It was in Valencia in 1987 that I first heard Octavio Paz speak of George Orwell. Of course! It was Orwell's words and deeds that Paz's own so often called to mind: a politics of unillusion, the courage to confront and affront the Protean ideological ogres of the day.
Writers had gathered in the Catalan city to mark the 50th anniversary of the legendary Republican writers' congress. Only three of the original delegates were still alive: Stephen Spender, Rafael Alberti and Paz. Paz, then in his 70s, was at the heart of things. He did not invite veneration: he was an emphatic participant. In argument with Mario Vargas Llosa, he attacked the politician-writer's dream of Latin American liberal democracy. Historian, anthropologist and critic, Paz analysed harshly his nation and continent. Democracy depends on a critical culture and an educated electorate; Latin America possessed neither, having avoided the rigours of the Enlightenment under Iberian domination. Ingrained traditions of caciquismo, hierarchy and corruption could not be swept away by European or American political models. Transformations specific to each culture were required.
As a young Marxist, Paz went to Spain in 1937, sponsored by Pablo Neruda. Spain began to unravel his illusions. He was formidable in 1987. His younger sparring partners from the academy played politics. Nicaragua was a counter in their game, whereas for Paz Nicaragua, Cuba, Guatemala and Argentina, were distinct histories and peoples on whom political ideas had taken a terrible toll.
He made contrary marks on history. He acted against the excesses of his own government in 1968, at the time of the Olympic massacre in Mexico City, renouncing his ambassadorship in New Delhi to become a focus of opposition. Twenty years before, he had insisted on publishing news of the Soviet labour camps, turning left-wing Latin American writers-Neruda among them-against him. He did not consult his own interests: a critic's task is to clear space for truthful, disinterested dialogue which might lead to action. This is what he did. In the 1930s he went to the Yucat?to help organise education for workers' children. His family had links with the Zapatistas; he remembered as a boy the moustached officers of Zapata's army at his grandfather's house, seeking legal help and bringing gifts.

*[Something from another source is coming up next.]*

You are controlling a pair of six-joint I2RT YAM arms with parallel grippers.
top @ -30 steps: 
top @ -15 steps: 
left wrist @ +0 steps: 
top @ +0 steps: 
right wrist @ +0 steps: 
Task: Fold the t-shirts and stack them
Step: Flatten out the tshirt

Paz found it impossible not to tell the truth as he saw it; it changed as his history changed. He was immensely popular and immensely unpopular by turns. The award of the Nobel prize for literature in 1990 came late in the day: in his last decade his views became formulaic. But his poetry continued to develop. He is indisputably the great poet-critic of Latin America, bringing an abundance of philosophical and literary resource into a coarsely uncritical tradition.

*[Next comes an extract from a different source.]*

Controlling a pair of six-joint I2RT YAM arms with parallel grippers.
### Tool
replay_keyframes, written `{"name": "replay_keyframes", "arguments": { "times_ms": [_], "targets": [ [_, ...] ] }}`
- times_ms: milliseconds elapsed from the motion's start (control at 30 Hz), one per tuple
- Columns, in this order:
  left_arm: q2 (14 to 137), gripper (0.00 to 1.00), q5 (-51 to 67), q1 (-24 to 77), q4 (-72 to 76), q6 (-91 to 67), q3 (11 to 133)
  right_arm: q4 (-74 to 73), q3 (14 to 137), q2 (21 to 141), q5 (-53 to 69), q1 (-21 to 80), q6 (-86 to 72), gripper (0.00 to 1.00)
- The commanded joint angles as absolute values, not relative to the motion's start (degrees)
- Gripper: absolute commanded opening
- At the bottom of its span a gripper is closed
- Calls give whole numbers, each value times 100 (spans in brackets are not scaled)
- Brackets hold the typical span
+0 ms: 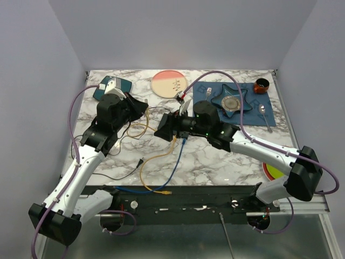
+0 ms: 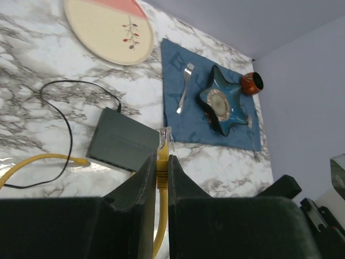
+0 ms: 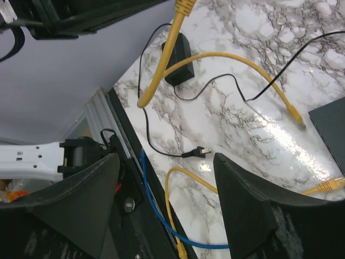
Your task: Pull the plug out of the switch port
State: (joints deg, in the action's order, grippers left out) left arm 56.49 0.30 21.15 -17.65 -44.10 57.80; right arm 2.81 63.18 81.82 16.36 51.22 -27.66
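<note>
Pull looks done: left gripper [image 2: 161, 166] pinches the clear-tipped yellow cable plug [image 2: 165, 136] up off the flat matte-black switch [image 2: 121, 141], right gripper [image 3: 166, 159] gapes empty; next, just set it down.

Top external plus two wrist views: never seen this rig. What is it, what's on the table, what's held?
Two robot arms are bolted at the near edge of a marble table. The top external view looks down from above and behind them; each wrist view rides on an arm and shows its own hand. The left hand is shut on a yellow cable just behind its plug, which looks clear of the black switch. The right hand is open and empty. Also on the table: a blue cable, a power brick, a pink-and-cream plate, and a blue mat with a star dish, fork, spoon and orange cup.
</note>
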Motion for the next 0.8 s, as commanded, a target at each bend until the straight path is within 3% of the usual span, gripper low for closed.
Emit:
{"name": "replay_keyframes", "arguments": {
  "times_ms": [0,433,500,533,567,600,667,733,767],
  "targets": [
    [5493,0,817,2171,-1477,-4772,5792,1089,6240,8270,1512,5203,-2988,80],
    [5212,0,835,2206,-1398,-4974,5344,1477,7030,9289,1512,5344,-3524,82],
    [5186,0,861,2206,-1371,-5001,5265,1372,7197,9430,1486,5361,-3559,68],
    [5168,0,844,2206,-1380,-5001,5247,1319,7294,9474,1468,5353,-3568,50],
    [5133,0,774,2215,-1397,-5018,5204,1318,7278,9431,1424,5361,-3525,20],
    [5011,2,643,2215,-1528,-5045,5177,1344,7225,9335,1363,5353,-3507,12],
    [4852,23,151,2215,-1730,-5019,5194,1319,7006,8941,1074,5361,-3420,2],
    [4641,53,-556,2215,-2187,-5010,5273,1161,6952,8659,888,5361,-3279,1],
    [4588,60,-780,2206,-2336,-5018,5343,969,6926,8327,731,5361,-3122,1]
  ]
}}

His imagination was European. Reading poems from his collection Pasado en Claro, I asked about what seemed vestiges of Val?. They were, he showed me, 18th-century echoes: embedded in the lines were phrases and closures from Pope. Wordsworth affected his personal poems. He brought unanticipated forms and tonalities into Spanish. He could write a poetry of argument when he wished, although his most popular work is enactive. He was Voltaire and de Sade. A disciple of Breton, he came to relish the work of Philip Larkin, CH Sisson and Donald Davie.
Until his late years of tiresome celebrity, he was the most accessible of men. Each generation of Mexican poets owed him debts, although many turned on him when fashion turned. His enthusiasms were decisive, but he could be harsh. His judgements were just and unexpected.
I sought him out in my mid-teens. He was on leave from India, and with his wife Marie Jose had rented an airy modern house in San Angel. I remember jacaranda blossom. Marie Jose came out of the kitchen with matches, head-out, clenched between her teeth. She was peeling onions and explained that phosphorous kept her from crying. Octavio's manner was easy: he needed to know what I wrote and who I was. He was a beguiling gossip, with tales of writers I then admired-Ortega, Borges, Cioran. I became one of his translators.
When he died, Mexico lost a tribe of writers. He was many poets, from the surrealist to the experimentalist, autobiographer and confessional writer. Unlike Orwell, he had a highly developed interest in the erotic and devised verse and prose styles for dealing with it. He was urgently alive to his time.
On his last visit to London a couple of years ago he gave a reading at the Queen Elizabeth Hall to a capacity audience. Age and the crushing weight of celebrity made people see him diffidently. He was maestro not only to the young women from the embassy but to the ambassador himself. They set him on the pedestal he refused to occupy in Valencia in 1987. He never stood, or wished to stand, on his dignity, and that was his authentic dignity.